> **Problem requirements**
Return the listing below verbatim. Pictures do not belong in the copy.
[Exercise data — start]
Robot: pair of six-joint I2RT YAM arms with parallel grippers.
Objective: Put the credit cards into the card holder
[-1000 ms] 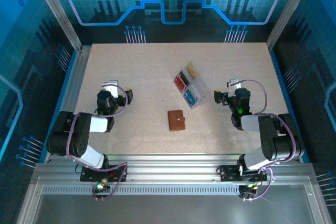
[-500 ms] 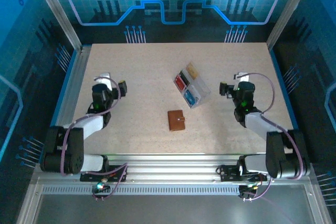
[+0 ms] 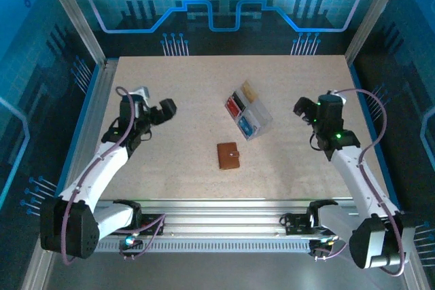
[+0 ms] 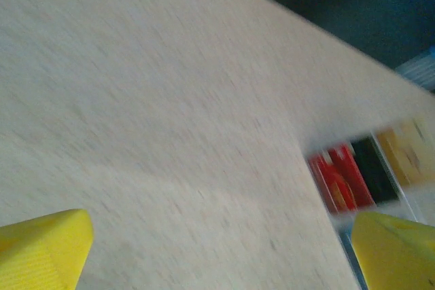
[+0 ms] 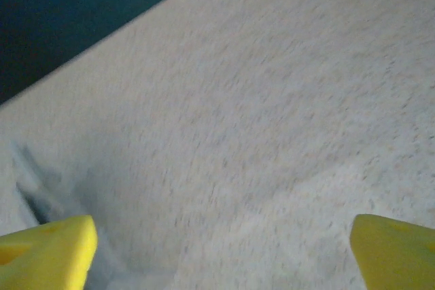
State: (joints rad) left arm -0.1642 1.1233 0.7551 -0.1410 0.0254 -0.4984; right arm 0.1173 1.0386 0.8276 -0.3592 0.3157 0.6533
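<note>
The left gripper (image 3: 165,109) hangs over the left part of the table (image 3: 183,79), its fingers (image 4: 42,249) spread wide and empty. To its right, near the middle, the brown card holder (image 3: 228,155) lies flat and looks snapped shut. Just beyond that, the clear tray (image 3: 260,115) holds the blue credit cards (image 3: 245,126) in its near compartment, with a red card (image 3: 234,105) and a tan card (image 3: 249,90) in the compartments behind. On the right, the right gripper (image 3: 301,107) is also wide open with nothing held.

The thin cards sit inside a light tray, so a pinch could drag or tip the tray, or take the red card instead. The shut holder could skid if only one arm works it open.

The top view gives the holder, both arms and every compartment. The left wrist view gives the red card (image 4: 336,181) and tan card (image 4: 408,157) closer but blurred. The right wrist view gives bare table between its fingers (image 5: 45,252).
</note>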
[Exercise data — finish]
> **Task solution**
Robot: pair of six-joint I2RT YAM arms with parallel grippers.
Objective: Put the credit cards into the card holder
[-1000 ms] 
[-500 ms] 
[+0 ms] 
[+0 ms] 
[+0 ms] 
State: (joints rad) left arm -0.1642 1.1233 0.7551 -0.1410 0.0254 -0.4984; right arm 0.1173 1.0386 0.8276 -0.3592 0.3157 0.6533
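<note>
The left gripper (image 3: 165,109) hangs over the left part of the table (image 3: 183,79), its fingers (image 4: 42,249) spread wide and empty. To its right, near the middle, the brown card holder (image 3: 228,155) lies flat and looks snapped shut. Just beyond that, the clear tray (image 3: 260,115) holds the blue credit cards (image 3: 245,126) in its near compartment, with a red card (image 3: 234,105) and a tan card (image 3: 249,90) in the compartments behind. On the right, the right gripper (image 3: 301,107) is also wide open with nothing held.

The thin cards sit inside a light tray, so a pinch could drag or tip the tray, or take the red card instead. The shut holder could skid if only one arm works it open.

The top view gives the holder, both arms and every compartment. The left wrist view gives the red card (image 4: 336,181) and tan card (image 4: 408,157) closer but blurred. The right wrist view gives bare table between its fingers (image 5: 45,252).
</note>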

Besides this answer, nothing more is needed.